§ THE DATA

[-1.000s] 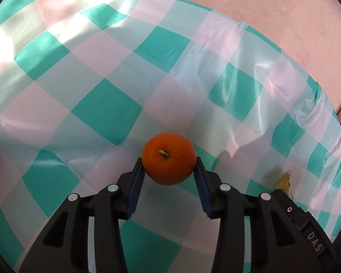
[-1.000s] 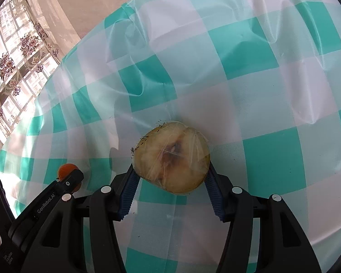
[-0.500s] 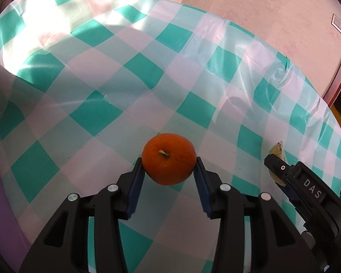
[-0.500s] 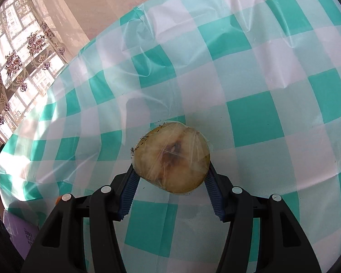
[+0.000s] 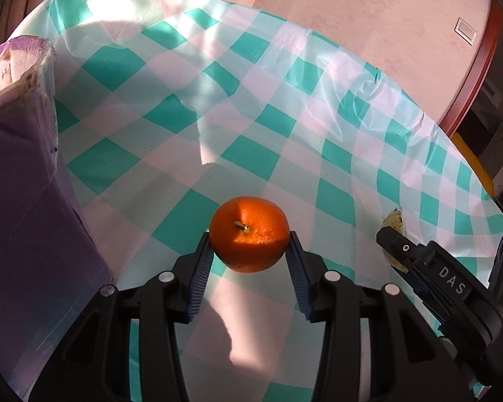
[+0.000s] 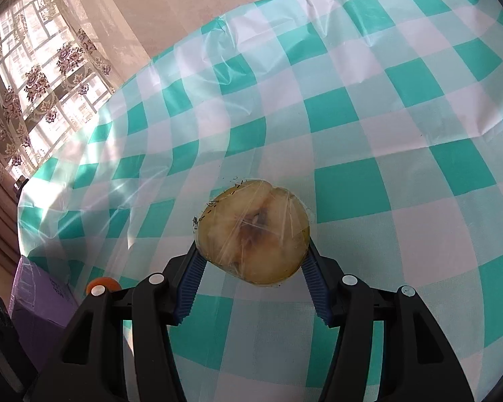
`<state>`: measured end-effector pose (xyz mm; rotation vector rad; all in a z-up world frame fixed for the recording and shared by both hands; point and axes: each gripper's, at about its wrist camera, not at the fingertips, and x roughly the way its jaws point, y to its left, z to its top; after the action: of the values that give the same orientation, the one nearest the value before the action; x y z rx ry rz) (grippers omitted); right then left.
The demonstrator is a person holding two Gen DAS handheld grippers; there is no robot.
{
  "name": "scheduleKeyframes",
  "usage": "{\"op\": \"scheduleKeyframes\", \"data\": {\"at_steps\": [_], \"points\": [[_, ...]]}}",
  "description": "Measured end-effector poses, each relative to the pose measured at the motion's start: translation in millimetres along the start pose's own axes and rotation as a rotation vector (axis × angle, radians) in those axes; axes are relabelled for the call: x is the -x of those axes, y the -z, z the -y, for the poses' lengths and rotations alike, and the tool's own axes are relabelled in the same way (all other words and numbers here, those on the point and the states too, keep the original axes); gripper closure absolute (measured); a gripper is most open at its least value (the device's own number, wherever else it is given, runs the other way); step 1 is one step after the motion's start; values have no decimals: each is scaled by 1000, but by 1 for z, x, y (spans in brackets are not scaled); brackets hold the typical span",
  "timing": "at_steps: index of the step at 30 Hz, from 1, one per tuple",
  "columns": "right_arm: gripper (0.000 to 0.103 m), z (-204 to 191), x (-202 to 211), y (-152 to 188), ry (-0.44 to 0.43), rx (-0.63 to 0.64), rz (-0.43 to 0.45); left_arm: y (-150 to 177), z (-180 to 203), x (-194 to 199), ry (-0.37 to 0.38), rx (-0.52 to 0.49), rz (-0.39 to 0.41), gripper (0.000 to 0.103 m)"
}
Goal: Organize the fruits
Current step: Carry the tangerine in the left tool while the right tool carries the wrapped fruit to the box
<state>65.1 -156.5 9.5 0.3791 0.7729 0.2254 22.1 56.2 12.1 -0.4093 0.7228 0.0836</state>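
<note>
My left gripper [image 5: 249,251] is shut on an orange [image 5: 249,233], held stem side up above the green-and-white checked tablecloth [image 5: 285,127]. My right gripper [image 6: 253,249] is shut on a halved, browned pear wrapped in cling film [image 6: 253,231], its cut face toward the camera. In the left wrist view the right gripper's black body [image 5: 452,288] comes in at the lower right with a sliver of the wrapped pear [image 5: 394,226] at its tip. In the right wrist view a bit of the orange [image 6: 104,283] shows at the lower left.
A purple box [image 5: 23,184] lined with clear plastic stands at the left of the left wrist view, and its corner [image 6: 40,298] shows at the lower left of the right wrist view. Beyond the table lie a pink floor, a curtained window [image 6: 33,83] and a wooden door frame [image 5: 476,63].
Both grippers have moved back across the table with their fruit, so more cloth shows ahead. The purple box has come into view at the left in both views.
</note>
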Motion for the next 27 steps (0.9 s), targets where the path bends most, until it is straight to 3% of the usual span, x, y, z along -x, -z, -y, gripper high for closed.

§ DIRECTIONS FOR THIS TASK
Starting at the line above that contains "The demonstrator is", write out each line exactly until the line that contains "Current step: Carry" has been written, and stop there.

§ ANSWER BOX
The demonstrator is a person holding two Gen DAS handheld grippers; there is no robot.
{
  "name": "scheduleKeyframes",
  "usage": "{\"op\": \"scheduleKeyframes\", \"data\": {\"at_steps\": [_], \"points\": [[_, ...]]}}",
  "description": "Measured end-effector poses, each relative to the pose measured at the motion's start: translation in millimetres along the start pose's own axes and rotation as a rotation vector (axis × angle, radians) in those axes; axes are relabelled for the call: x is the -x of those axes, y the -z, z the -y, for the poses' lengths and rotations alike, and the tool's own axes are relabelled in the same way (all other words and numbers here, those on the point and the states too, keep the original axes); gripper closure absolute (measured); a gripper is most open at its least value (the device's own number, wherever else it is given, runs the other way); step 1 is one step after the motion's start; values have no decimals: each is scaled by 1000, but by 1 for z, x, y (spans in brackets are not scaled); brackets hold the typical span",
  "timing": "at_steps: index of the step at 30 Hz, from 1, one per tuple",
  "columns": "right_arm: gripper (0.000 to 0.103 m), z (-204 to 191), x (-202 to 211), y (-152 to 188), ry (-0.44 to 0.43), rx (-0.63 to 0.64), rz (-0.43 to 0.45); left_arm: y (-150 to 177), z (-180 to 203), x (-194 to 199), ry (-0.37 to 0.38), rx (-0.52 to 0.49), rz (-0.39 to 0.41), gripper (0.000 to 0.103 m)"
}
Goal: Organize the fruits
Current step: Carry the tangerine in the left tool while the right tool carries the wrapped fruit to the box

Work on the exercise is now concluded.